Lo stadio San Paolo di Napoli, sede principale delle Universiadi 2019 (ANSA/CIRO FUSCO)

Le universiadi a Napoli si sono svolte in ben 20 strutture della città capoluogo. Si tratta di luoghi simbolo  come lo stadio San Paolo, la Mostra d’Oltremare, l’ex Nato, il circolo tennis del Lungomare, l’accademia aeronautica e la piscina Scandone; anche in strutture che si trovano in periferia come lo stadio Caduti di Brema, l’Ascarelli, il Paladennerlin e il Palavesuvio di Napoli est, il Cus di Soccavo.

Finita la manifestazione la domanda che in molti si stanno ponendo è che fine faranno gli impianti rinnovati. Se per lo Stadio San Paolo sembra essersi conclusa la telenovela tra Comune e Calcio Napoli, resta da decidere il destino delle altre strutture tra cui piscina Scandone, Palavesuvio, PalaBarbuto, Piscina della Mostra d’Oltremare.

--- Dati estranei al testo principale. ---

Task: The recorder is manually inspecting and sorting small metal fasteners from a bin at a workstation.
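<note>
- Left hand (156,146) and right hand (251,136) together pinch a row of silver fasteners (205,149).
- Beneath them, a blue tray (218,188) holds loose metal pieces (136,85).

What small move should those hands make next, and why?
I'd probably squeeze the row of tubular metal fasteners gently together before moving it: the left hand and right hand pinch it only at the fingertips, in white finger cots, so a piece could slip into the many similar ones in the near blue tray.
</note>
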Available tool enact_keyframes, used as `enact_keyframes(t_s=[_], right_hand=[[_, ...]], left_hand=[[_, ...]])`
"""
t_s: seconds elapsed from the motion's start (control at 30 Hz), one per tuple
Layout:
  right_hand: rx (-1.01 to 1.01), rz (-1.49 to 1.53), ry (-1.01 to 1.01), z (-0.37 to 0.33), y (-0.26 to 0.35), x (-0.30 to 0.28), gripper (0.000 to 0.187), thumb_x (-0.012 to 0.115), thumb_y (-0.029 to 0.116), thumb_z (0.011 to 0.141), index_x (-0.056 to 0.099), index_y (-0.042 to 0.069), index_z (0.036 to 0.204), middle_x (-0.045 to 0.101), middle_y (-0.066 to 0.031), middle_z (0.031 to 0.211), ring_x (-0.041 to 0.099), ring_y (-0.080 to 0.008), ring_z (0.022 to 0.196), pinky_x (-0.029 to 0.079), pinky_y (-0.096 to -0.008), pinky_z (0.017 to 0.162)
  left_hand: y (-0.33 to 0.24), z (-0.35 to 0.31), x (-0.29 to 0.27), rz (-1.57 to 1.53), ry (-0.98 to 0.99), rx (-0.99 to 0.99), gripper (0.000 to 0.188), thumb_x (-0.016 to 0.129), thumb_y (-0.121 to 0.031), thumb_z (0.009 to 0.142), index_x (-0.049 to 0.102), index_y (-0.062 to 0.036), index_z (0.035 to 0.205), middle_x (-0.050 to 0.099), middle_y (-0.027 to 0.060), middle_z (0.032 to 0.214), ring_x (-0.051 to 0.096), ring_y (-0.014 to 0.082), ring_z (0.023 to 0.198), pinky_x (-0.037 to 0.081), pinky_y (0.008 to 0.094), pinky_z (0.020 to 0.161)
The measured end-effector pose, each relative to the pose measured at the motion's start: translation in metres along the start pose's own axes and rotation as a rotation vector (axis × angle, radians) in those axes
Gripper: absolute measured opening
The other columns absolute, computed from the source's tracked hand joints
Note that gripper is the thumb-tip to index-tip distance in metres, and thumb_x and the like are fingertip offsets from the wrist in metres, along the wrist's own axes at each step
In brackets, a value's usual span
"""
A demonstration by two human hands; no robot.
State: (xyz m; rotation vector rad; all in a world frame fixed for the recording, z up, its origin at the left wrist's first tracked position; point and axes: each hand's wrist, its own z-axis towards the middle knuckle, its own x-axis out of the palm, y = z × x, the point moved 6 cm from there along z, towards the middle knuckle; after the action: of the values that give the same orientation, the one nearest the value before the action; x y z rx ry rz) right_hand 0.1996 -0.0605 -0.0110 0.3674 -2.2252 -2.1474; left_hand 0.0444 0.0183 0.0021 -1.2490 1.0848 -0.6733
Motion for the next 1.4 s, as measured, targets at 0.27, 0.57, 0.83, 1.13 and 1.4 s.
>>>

Chi li gestirà e come saranno gestiti? Intanto, l’uso degli impianti sportivi in esercizio da parte degli Enti locali dovrebbe essere aperto a tutti i cittadini e dovrebbe essere garantito, sulla base di criteri obiettivi, a tutte le società e associazioni sportive senza fini di lucro (art. 90 comma 24 L.289/2002). Tuttavia, anche per raggiungere tale obiettivo occorre stabilire la modalità di gestione di tali impianti, ovvero scegliere tra la gestione diretta e la gestione in concessione (esternalizzata). Sia la gestione diretta che l’esternalizzazione presentano, sulla base delle esperienze pregresse di centinaia di comuni, aspetti controversi. La gestione diretta deve fare i conti, appunto, con la scarsità del personale, la crescente vetustà degli impianti, la scarsità delle risorse di finanza pubblica, i costi crescenti e non più sostenibili. Nella gestione esternalizzata bisogna, invece, stare attenti allo scivolamento verso profili lucrativi/commerciali; all’allontanamento dai fini sociali; all’incapacità gestionale; alla insostenibilità economica.  Occorrerà  innanzitutto cercare di distinguere gli impianti a rilevanza economica (se ci sono) da quelli privi di rilevanza economica e successivamente, attraverso un’analisi di fattibilità ed un progetto serio, scegliere tra le diverse opzioni (gestione diretta, affidamento in gestione attraverso bandi e convenzioni, concessione ad uso associativo, partenariati pubblico-privati) ed, infine, procedere con le regolamentazioni. C’è il rischio che “passata la festa” si riavranno impianti chiusi o al massimo concessi provvisoriamente a questa o a quella associazione  più o meno idonea, con costi di gestione accollati come sempre  al bilancio comunale. E’ necessario, comunque, fare presto. Se si passeggia, ora, sul lungomare, davanti al circolo tennis, la sensazione è che la festa sia veramente passata.